Peak Flow

Well, since I had my chest infection, it took me around seven weeks to shift the germs, helped by two prolonged periods of antibiotics and a Becotide inhaler to try and calm the lively asthmatic lungs down a bit. Side effects = one bout of thrush (*), fading and returning voice and feeling very tired for over a month. (Mind you – work has been very busy too).

I booked an appointment at my GP’s Asthma Clinic, which is a somewhat grandiose title for meeting a nurse on a Tuesday evening to make sure you know how to take your meds and sort out any new prescriptions you might be running out of.

I knew it had been a while since I’d visited the Asthma Clinic, since my Dr’s receptionist had started leaving ransom notes on my repeat prescriptions with phrases like “We will not give you any more meds until you book in with the asthma clinic”.

Yeah right.  Anyone would think asthma wasn’t a life-threatening illness.

Anyway, since I’d had asthma problems as a side-effect of my chest infection, the time was right to get a check up, so I went along this evening. I told the nurse I was pleased to be better after nearly two months and two lots of antibiotics, and now that I was better I’d stopped taking my Becotide(**). She grimaced.

“Not good?”

“Well no. Do you think you’ve been a bit naughty in stopping your steriods so early? A bit premature, perhaps?”

“Not really. Until this episode I haven’t taken the Becotide for about 5 years, and I’ve managed fine. ”

She explained that if I caught another cold, perhaps I should at least have a spare one to get going with straight away. I think she realised she wasn’t going to win an argument with me, but she twisted my arm about being prepared for next time, and I agreed to a repeat prescription.

I did my peak flow and I was fine. Up to 430 again. Great.

The she said I could go.

Really? Is that it?


Could I come back in a year’s time, though? Just to make sure I’m seen once a year.

Turns out today was my first clinic appointment for nine years. Since I last went along in 1997 I’ve got married, seperated, got divorced and have started a new long-term relationship that’s already three years in.

But then the clincher – It transpires that the surgery get paid for every preventative health-care appointment they have – they get bonus points if they can get their chronic patients (asthma, diabetes, hypertension etc) in once a year too.

And there was me thinking they were doing it for my benefit. 

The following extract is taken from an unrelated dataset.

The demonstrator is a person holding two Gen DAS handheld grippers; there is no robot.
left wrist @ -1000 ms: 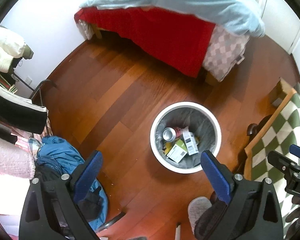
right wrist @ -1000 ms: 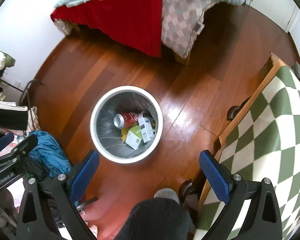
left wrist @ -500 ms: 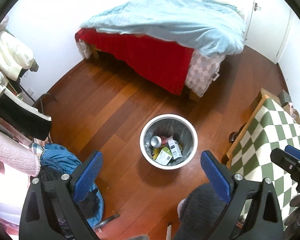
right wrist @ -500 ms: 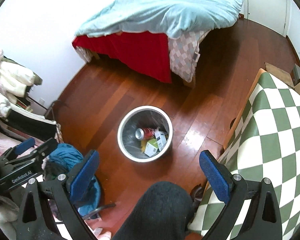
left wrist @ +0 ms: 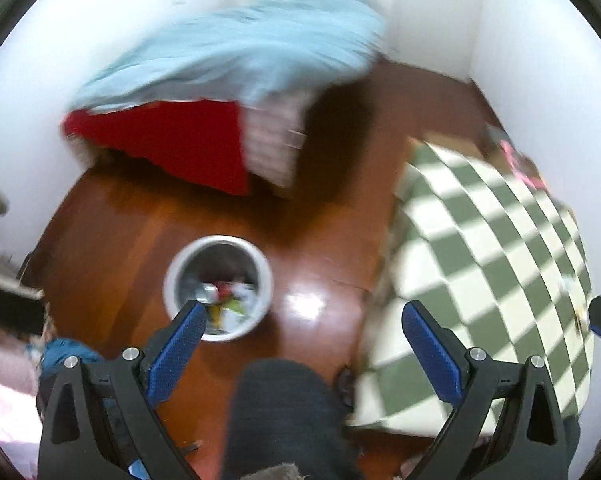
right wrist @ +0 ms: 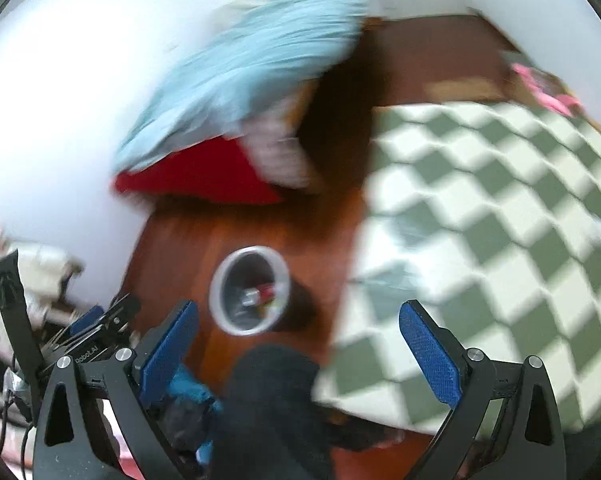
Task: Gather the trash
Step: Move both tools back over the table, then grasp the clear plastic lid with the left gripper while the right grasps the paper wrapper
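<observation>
A: Both grippers are empty now, yes? The left gripper has its jaws spread wide, and the right gripper also, with nothing between the blue pads.

B: Yes, both wide. The trash bin stands on the wooden floor, low between us and the bed. Inside I see a can and some small boxes (the picture is blurred, so I cannot name more).

A: So where is the next trash?

B: I judge it is on the checkered table at the right. Some small bits lie near its far edge, but they are too blurred to tell.

A: How to do it well?

B: Slow the swing first, so the view becomes sharp. Then choose one piece, come from above, and close only when it sits between the pads.
</observation>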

*I won’t go into too much detail, but imagine rubbing sand into your most delicate areas, especially the areas you pee from. That’s kind of what thrush feels like. Very uncomfortable.  I don’t recommend it.

**Becotide is a steriod and a ‘preventer’ drug, often taken in an inhaler format. It helps to reduce the inflammation in the asthmatic lung when used regularly and reduces the frequency of asthma attacks, so you need your blue reliever inhaler much less often.  


2 Responses to “Peak Flow”

  1. 1 Feathers 13 December 2006 at 8:45 am

    Interesting. I have found a fellow boob keeper…
    I have the same problem/delight. Weight can go up and down but the boobies are still more than ample. (I read the comments from your last post)
    Anyway, that wasn’t what I was going to comment on.
    I find it disturbing that the surgeries feel they have the power to ‘with hold’ medication in return for an appointment. My daughter takes Thyroxine for her Hypothyroidism. She is under the constant care of our local hospital but it is the surgery who are responsible for her repeat prescriptions. She has to take 125 micro gms a day for the rest of her life in order to grow, stay mobile, have her hair/bones/skin replenish as it does for most of us without help and yet they tell me they will with hold it if I don’t get an appointment.
    There had to be something in it for them.

  2. 2 drunkenspaniel 13 December 2006 at 4:45 pm

    Hi Feathers – good to hear from you. My mother has hypothyroidism too – and at least that condition allows you free prescriptions. We asthmatics have to pay for everything still – we’re not exempt. Now for me that’s not so bad because my asthma isn’t really much of a problem, but lots of people really do suffer with the condition daily. The idle threat re witholding meds, I believe, is an empty threat. They’d have no legs to stand on if they followed it through.